Engine: 3.5L twin-turbo V6
Power: 450 hp, 510 lb-ft of torque
Transmission: 10-speed automatic
Tow rating: 8,000 lb; 3628 kg
Fuel Economy (MPG): 15 city, 18 hwy, 16 combined
Fuel Economy (L/100 km): 15.6 city, 13.2 hwy, 14.5 combined
US Price: $49,520 for Supercab, $52,505 for Supercrew
CAN Price: $67,899 for Supercab, $69,899 for Supercrew
To decide which truck is the best new product of the year, AutoGuide.com gathered together five of the most significantly revised 2017 pickups to evaluate each over three days of testing. Judging of these workhorses was done in the high desert of California, and among the cacti and creosote bushes, we pushed each truck with a trailer tow test, desert off-roading, and plenty of empty highway miles.

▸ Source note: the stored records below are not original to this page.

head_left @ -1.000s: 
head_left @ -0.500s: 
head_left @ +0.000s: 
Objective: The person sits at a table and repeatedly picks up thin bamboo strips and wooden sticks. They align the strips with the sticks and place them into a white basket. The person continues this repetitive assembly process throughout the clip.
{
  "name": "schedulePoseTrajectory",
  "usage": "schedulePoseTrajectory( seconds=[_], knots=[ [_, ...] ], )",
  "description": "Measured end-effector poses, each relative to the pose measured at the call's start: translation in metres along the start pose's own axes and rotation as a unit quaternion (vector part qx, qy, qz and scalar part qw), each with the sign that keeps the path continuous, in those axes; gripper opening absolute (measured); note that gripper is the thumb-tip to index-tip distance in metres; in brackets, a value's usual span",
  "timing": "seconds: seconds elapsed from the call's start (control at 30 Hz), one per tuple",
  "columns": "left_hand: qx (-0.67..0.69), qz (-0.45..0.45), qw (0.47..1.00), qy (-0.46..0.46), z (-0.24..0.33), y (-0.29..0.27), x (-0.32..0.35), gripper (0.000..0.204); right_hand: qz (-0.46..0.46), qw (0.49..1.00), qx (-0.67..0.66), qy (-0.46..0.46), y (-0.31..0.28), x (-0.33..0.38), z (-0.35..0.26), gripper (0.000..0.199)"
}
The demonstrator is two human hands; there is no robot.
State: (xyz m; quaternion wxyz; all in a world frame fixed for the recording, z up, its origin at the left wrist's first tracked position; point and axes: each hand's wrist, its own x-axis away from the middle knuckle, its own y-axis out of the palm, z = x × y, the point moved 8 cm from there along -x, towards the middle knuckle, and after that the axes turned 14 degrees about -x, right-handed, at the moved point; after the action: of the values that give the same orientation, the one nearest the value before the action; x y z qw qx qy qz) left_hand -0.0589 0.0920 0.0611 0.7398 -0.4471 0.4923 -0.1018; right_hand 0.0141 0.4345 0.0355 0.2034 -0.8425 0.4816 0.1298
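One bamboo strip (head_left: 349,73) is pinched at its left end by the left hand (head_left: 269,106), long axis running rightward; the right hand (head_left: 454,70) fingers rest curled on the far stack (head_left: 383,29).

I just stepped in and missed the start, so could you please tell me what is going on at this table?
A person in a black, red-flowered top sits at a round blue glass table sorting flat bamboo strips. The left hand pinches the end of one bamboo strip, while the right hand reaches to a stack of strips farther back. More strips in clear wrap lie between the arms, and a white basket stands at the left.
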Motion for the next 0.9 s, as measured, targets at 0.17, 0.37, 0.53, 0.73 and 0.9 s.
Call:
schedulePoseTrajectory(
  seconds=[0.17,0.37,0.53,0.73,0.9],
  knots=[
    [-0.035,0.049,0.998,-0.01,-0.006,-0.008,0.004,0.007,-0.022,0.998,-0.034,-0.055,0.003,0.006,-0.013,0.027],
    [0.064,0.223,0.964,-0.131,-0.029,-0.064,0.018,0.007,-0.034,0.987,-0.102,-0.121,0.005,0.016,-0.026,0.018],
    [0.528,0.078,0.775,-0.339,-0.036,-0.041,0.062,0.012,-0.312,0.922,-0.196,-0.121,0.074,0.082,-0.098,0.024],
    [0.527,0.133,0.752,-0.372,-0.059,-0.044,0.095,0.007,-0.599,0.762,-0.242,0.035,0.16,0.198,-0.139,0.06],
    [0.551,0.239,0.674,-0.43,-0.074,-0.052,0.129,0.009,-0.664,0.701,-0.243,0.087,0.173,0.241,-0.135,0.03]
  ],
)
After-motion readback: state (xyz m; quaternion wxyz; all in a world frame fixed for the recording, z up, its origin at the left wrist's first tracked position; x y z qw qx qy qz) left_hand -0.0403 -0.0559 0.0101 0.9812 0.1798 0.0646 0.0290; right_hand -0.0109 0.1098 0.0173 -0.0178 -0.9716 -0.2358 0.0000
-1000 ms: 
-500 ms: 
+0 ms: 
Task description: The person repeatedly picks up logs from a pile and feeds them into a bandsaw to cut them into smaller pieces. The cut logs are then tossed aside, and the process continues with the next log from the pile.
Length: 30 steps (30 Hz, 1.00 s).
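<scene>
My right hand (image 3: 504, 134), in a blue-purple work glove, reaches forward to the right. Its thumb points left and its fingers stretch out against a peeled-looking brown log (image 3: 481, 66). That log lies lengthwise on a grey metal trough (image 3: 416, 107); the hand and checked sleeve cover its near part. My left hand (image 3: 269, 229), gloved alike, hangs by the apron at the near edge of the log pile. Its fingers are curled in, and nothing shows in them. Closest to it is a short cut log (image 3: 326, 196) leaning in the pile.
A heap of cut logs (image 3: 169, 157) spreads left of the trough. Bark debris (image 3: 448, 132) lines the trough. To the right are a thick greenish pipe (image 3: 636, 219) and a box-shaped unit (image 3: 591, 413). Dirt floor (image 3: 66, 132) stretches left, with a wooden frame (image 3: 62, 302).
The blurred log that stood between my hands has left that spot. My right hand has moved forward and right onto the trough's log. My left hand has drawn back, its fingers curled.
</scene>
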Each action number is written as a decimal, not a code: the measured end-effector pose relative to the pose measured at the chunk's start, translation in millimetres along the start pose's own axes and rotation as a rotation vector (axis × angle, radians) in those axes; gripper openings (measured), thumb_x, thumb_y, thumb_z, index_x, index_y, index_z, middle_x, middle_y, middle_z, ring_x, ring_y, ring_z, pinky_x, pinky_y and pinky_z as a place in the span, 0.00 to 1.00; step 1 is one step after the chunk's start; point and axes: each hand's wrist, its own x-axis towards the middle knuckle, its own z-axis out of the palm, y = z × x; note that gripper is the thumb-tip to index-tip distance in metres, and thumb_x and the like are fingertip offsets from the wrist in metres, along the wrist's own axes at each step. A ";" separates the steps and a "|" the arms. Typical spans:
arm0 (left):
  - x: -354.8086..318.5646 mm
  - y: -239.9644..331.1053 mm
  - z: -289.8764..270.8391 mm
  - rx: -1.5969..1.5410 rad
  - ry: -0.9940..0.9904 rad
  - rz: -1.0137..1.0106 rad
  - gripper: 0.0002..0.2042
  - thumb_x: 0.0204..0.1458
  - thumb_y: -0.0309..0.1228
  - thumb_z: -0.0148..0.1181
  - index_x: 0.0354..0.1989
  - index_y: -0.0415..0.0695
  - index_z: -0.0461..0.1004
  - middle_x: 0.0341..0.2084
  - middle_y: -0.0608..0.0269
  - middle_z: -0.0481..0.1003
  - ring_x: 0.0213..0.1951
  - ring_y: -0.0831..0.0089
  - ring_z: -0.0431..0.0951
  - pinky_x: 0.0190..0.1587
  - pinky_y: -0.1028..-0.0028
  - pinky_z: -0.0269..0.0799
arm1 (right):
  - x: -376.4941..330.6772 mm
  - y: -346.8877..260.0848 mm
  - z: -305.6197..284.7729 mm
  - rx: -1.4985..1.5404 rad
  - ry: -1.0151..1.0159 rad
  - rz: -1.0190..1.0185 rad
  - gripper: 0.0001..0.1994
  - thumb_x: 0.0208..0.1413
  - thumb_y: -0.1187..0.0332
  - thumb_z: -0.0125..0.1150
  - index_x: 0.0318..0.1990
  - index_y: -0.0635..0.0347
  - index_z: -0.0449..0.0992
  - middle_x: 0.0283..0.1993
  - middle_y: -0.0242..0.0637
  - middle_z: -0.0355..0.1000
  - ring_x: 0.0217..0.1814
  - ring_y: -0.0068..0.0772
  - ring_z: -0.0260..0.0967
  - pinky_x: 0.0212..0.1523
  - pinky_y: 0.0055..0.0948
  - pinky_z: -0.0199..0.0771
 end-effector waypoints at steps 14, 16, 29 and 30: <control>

This year, our contenders are the Ford F-250, Ford F-150 Raptor, Toyota Tacoma TRD Pro, Nissan Titan, and Honda Ridgeline. We will release a new video on each contender every day leading up to Friday, Feb. 17, when we will announce our winner. Of course, each truck has its strengths and weaknesses, but we are here to find the truck that is truly special and has risen above its predecessor the furthest.
Here’s the lowdown on our fifth contender, the 2017 Ford F-150 Raptor.
2017 Ford F-150 Raptor
Ford went all out with the new 2017 Raptor, not just upgrading the suspension and calling it a day.
This truck is the complete package, including a high-output 3.5-liter twin-turbo V6 that makes 450 horsepower and 510 lb-ft of torque, sent through an all-new 10-speed automatic transmission. To make this engine crank out all that juice, Ford has installed more aggressive turbo compressors, cast stainless steel manifolds and even oil-cooled pistons.
Even the body is unique to the Raptor, with a track that has been widened by six inches, new bumpers for better approach and departure angles, underbody shielding and of course the aluminum body used on the standard truck, helping the Raptor drop about 500 pounds.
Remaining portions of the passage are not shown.